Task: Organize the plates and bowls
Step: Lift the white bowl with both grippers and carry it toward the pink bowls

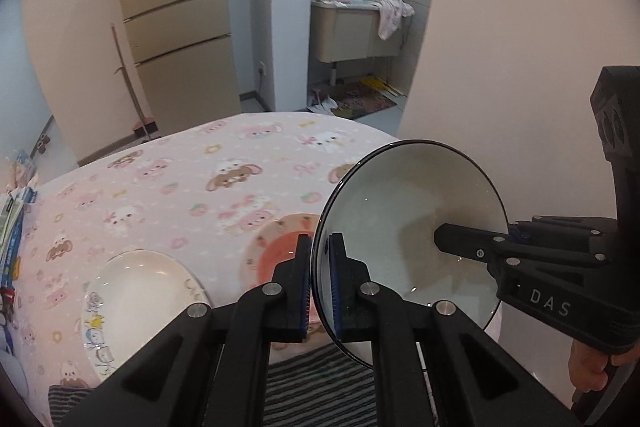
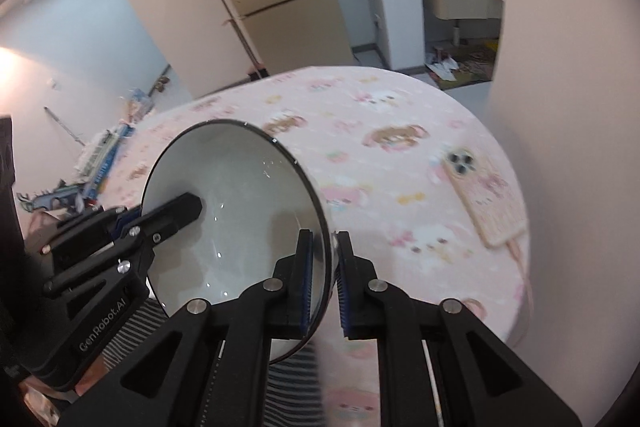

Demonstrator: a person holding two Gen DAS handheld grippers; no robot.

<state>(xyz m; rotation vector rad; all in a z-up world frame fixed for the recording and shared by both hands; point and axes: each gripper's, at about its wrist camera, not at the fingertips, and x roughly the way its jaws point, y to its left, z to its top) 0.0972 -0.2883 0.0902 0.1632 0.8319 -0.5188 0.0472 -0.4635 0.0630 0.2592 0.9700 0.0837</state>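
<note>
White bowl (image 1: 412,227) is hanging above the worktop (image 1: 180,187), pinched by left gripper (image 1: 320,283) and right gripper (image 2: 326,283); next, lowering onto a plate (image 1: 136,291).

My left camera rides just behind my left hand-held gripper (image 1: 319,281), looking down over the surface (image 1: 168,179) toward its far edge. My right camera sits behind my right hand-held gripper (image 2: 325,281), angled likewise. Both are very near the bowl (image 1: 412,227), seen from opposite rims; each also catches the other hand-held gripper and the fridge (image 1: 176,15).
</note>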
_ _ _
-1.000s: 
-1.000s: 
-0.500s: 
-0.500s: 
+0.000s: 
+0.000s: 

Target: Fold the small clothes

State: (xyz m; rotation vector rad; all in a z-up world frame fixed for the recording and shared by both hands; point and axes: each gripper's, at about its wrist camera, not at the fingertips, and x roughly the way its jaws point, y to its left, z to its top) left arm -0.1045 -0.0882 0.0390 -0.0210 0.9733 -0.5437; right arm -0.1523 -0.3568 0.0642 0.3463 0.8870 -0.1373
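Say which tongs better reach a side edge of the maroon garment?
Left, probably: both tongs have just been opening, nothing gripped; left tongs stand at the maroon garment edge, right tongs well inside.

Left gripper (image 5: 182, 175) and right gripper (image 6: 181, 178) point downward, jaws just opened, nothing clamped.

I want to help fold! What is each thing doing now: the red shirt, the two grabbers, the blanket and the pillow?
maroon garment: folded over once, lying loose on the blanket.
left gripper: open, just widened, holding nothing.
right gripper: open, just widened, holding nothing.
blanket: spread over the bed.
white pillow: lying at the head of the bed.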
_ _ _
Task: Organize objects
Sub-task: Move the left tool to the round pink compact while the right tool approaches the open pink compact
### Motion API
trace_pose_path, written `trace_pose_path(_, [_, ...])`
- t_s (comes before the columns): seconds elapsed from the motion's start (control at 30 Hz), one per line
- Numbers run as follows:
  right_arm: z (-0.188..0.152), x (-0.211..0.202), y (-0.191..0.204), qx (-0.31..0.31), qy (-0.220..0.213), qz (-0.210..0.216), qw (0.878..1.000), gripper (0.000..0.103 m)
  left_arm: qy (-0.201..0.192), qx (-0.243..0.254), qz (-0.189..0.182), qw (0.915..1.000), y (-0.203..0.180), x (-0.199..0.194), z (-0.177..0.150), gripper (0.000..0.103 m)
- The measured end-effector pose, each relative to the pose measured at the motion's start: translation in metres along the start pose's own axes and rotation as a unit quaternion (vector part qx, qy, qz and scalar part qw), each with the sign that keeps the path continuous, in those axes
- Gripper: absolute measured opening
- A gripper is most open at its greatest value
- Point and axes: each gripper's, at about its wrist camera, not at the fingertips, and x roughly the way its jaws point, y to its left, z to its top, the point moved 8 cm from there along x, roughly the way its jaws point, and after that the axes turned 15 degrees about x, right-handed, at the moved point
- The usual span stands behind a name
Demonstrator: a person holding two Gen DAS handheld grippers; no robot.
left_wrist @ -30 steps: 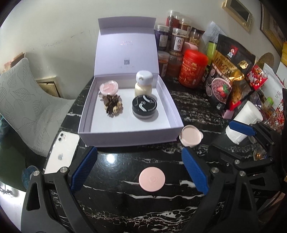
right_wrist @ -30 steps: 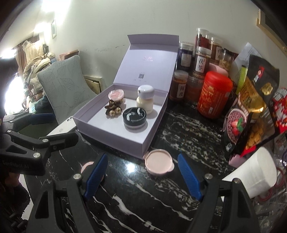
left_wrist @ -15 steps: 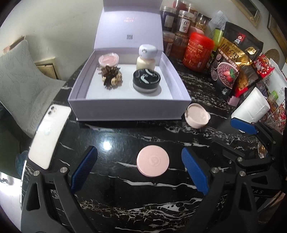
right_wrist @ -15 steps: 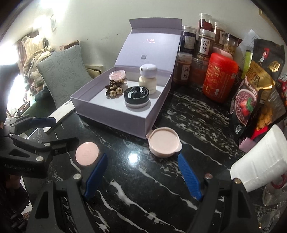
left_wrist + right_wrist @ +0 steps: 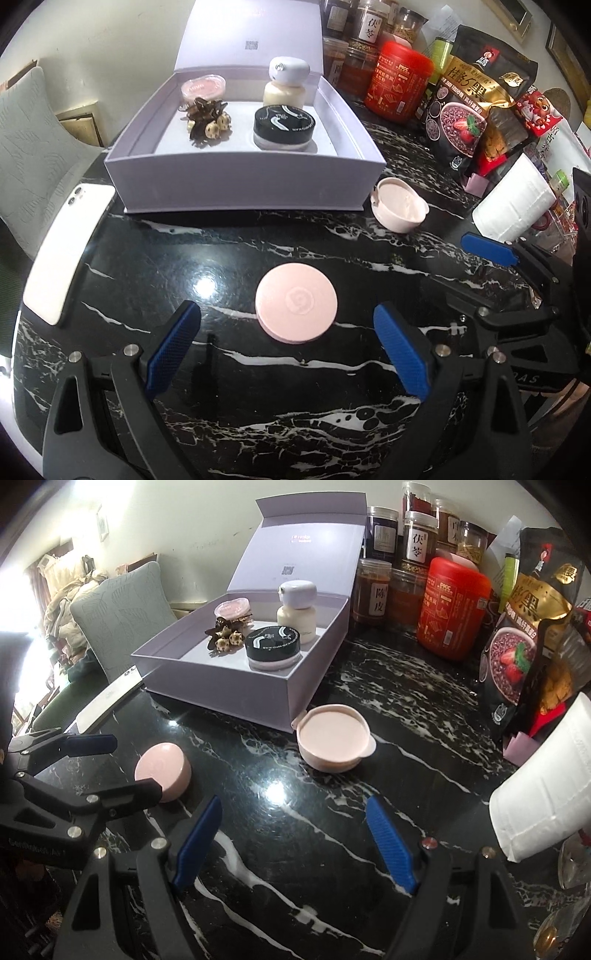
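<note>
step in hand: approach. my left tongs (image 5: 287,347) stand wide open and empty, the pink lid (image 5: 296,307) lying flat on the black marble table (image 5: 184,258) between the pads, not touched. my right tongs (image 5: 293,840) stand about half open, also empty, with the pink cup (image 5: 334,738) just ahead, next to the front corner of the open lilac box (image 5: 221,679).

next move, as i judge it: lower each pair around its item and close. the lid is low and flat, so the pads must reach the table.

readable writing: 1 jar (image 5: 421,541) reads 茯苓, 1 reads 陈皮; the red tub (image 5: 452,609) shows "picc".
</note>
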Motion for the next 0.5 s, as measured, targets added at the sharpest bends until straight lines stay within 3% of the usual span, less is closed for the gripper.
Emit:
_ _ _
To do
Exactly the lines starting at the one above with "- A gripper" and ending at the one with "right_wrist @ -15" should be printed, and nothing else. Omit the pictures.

Solution for this problem
- A gripper is most open at its greatest value
- Point and axes: each gripper's, at about its wrist camera, not at the fingertips, and x roughly the way its jaws point, y to its left, z to its top, the point moved 8 cm from there along x, roughly the way its jaws point, and after that the axes turned 15 degrees about x, right-handed, at the moved point
- The usual span stands behind a name
Demonstrator: a person holding two Gen DAS handheld grippers; no robot.
left_wrist @ -30 steps: 
right_wrist @ -30 steps: 
left_wrist @ -15 steps: 
right_wrist @ -15 steps: 

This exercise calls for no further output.